There's more to the story, but the point is that I hung in there and eventually turned things around in my classroom. When teachers ask me what I did to turn things around, I stress at first that it wasn't what I did so much as what I believed. In particular, even in my darkest moments, I clung to the belief that there was something I was doing (or not doing) to contribute to if not cause my classroom woes. This may seem like a lot to put on any teacher, let alone a new one. Yet this sort of ownership over classroom outcomes has been a hallmark of successful teachers I've known over the years. And if you think about it, to believe otherwise is to accept powerlessness over your situation.

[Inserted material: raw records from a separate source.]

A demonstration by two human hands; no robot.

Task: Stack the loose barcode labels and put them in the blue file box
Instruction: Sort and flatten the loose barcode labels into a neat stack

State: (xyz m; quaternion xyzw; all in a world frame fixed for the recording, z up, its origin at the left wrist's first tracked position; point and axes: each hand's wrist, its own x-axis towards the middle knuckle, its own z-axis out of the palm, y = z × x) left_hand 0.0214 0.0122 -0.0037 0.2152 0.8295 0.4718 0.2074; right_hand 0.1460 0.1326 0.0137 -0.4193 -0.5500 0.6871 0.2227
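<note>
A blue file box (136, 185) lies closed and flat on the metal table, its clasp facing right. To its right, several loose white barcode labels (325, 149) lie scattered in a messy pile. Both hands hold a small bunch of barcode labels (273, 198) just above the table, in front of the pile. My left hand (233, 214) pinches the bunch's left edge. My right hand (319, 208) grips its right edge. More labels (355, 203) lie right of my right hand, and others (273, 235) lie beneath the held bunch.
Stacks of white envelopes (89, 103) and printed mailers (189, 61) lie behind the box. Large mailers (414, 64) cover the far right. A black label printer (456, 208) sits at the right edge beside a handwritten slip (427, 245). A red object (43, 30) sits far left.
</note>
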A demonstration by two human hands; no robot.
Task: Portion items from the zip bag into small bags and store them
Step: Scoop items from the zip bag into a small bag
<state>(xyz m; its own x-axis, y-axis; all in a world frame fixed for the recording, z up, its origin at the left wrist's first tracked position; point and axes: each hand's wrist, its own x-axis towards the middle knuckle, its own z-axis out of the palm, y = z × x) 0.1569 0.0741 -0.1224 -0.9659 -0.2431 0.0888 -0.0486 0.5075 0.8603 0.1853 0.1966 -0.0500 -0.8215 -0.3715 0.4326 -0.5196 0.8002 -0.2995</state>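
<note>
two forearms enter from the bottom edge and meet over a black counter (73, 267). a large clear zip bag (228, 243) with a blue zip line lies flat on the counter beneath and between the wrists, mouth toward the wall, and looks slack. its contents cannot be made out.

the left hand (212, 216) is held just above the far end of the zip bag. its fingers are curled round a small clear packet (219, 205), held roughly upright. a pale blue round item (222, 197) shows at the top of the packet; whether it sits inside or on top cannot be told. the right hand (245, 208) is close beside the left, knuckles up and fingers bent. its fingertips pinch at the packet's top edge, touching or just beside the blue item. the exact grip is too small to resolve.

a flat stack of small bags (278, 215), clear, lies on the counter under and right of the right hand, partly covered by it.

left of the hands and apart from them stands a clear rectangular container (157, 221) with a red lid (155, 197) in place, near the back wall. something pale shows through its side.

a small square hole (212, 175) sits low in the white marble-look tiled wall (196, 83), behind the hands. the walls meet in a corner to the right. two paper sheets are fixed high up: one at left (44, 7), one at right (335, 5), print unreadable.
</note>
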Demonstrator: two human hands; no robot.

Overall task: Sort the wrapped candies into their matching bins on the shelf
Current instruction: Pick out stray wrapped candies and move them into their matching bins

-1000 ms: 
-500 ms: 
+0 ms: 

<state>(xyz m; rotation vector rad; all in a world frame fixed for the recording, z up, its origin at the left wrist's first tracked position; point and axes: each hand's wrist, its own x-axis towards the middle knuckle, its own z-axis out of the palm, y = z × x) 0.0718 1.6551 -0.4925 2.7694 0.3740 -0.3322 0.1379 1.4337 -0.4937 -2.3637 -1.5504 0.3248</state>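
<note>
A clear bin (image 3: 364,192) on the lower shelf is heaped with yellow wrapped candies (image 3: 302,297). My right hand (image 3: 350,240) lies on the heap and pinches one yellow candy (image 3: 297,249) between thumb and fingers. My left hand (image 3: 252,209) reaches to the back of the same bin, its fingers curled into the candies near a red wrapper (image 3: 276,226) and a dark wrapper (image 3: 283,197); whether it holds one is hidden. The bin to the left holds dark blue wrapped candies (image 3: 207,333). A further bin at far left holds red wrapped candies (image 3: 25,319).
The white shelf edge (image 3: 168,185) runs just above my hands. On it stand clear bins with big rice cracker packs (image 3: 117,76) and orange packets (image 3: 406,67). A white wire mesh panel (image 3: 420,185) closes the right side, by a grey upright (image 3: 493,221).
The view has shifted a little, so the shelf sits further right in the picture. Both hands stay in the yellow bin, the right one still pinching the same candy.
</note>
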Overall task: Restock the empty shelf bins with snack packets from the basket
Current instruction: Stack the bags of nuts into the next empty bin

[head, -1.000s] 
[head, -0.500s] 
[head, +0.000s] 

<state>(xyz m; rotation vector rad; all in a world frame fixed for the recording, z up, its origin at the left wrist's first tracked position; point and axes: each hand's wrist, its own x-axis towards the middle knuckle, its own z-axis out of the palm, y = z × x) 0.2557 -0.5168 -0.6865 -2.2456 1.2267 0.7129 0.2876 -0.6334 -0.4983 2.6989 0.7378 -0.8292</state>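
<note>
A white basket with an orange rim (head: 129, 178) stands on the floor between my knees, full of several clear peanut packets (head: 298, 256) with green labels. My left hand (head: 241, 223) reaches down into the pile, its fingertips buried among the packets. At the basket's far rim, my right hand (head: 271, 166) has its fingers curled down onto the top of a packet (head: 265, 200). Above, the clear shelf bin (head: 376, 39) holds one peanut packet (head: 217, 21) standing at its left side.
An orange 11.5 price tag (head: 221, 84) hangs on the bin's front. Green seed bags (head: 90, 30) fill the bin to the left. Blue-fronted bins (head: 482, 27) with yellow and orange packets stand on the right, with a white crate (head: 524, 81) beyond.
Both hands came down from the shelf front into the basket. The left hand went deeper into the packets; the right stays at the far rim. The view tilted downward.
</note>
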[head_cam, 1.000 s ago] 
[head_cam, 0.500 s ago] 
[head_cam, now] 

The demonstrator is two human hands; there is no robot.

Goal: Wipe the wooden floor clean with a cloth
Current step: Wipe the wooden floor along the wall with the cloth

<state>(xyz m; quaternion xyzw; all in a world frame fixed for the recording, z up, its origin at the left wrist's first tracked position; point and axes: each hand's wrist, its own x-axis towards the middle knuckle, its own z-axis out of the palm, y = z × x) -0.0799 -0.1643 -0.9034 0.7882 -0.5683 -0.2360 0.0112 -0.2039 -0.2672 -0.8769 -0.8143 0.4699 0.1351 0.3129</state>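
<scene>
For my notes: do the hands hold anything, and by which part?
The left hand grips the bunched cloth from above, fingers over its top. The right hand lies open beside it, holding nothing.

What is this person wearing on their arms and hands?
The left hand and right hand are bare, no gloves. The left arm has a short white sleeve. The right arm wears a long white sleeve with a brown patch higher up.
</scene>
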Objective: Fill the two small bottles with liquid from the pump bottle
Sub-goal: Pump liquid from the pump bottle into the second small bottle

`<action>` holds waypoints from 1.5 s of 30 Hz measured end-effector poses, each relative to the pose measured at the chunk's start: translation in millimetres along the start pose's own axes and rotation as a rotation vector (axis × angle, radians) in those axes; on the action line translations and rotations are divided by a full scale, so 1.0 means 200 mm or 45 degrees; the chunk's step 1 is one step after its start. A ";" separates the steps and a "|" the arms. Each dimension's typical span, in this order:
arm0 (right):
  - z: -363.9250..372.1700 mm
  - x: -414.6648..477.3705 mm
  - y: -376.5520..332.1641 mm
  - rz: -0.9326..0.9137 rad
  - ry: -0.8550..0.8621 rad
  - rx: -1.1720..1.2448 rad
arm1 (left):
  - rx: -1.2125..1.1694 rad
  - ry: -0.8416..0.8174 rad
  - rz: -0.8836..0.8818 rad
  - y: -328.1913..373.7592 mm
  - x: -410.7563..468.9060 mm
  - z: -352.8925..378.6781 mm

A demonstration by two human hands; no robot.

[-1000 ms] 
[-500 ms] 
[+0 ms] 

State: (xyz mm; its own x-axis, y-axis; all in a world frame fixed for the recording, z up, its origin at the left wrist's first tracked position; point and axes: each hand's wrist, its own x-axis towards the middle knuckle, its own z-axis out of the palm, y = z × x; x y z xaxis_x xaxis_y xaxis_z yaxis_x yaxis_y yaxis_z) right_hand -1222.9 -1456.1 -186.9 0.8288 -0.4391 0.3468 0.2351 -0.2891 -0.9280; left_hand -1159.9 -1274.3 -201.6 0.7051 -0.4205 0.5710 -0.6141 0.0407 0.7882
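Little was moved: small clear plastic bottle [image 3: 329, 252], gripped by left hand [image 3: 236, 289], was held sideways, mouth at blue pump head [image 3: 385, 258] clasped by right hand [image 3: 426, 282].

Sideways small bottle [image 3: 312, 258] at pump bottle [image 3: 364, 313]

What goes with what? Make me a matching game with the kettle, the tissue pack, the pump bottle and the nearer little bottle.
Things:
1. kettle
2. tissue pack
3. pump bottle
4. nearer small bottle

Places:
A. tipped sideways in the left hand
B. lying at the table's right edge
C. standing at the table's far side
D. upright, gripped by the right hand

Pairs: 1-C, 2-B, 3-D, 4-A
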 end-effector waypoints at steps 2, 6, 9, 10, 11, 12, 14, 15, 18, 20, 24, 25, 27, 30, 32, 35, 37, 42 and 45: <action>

Still just because you believe you're causing your own problems doesn't mean you know how to solve them. In fact, as isolating as teaching can be, it's often hard to identify the sources of classroom problems, not to mention solutions. In my case, for example, even though I went home night after night knowing change was imperative, I was unsure what or how to change. Yet buoyed by the belief that I was causing my own problems, I dabbled with one new idea after another. And by the middle of my second year, this trial and error (especially error!) process had begun to provide solutions. And when new problems emerged in future years, as they always do in a dynamic profession like teaching, new solutions eventually emerged too.
Such is the never-ending process of successful teaching: owning and pinpointing classroom problems, then identifying and implementing solutions. I look forward to sharing classroom problems and solutions based on my experience, and to your reactions (including alternative solutions!) based on your experience.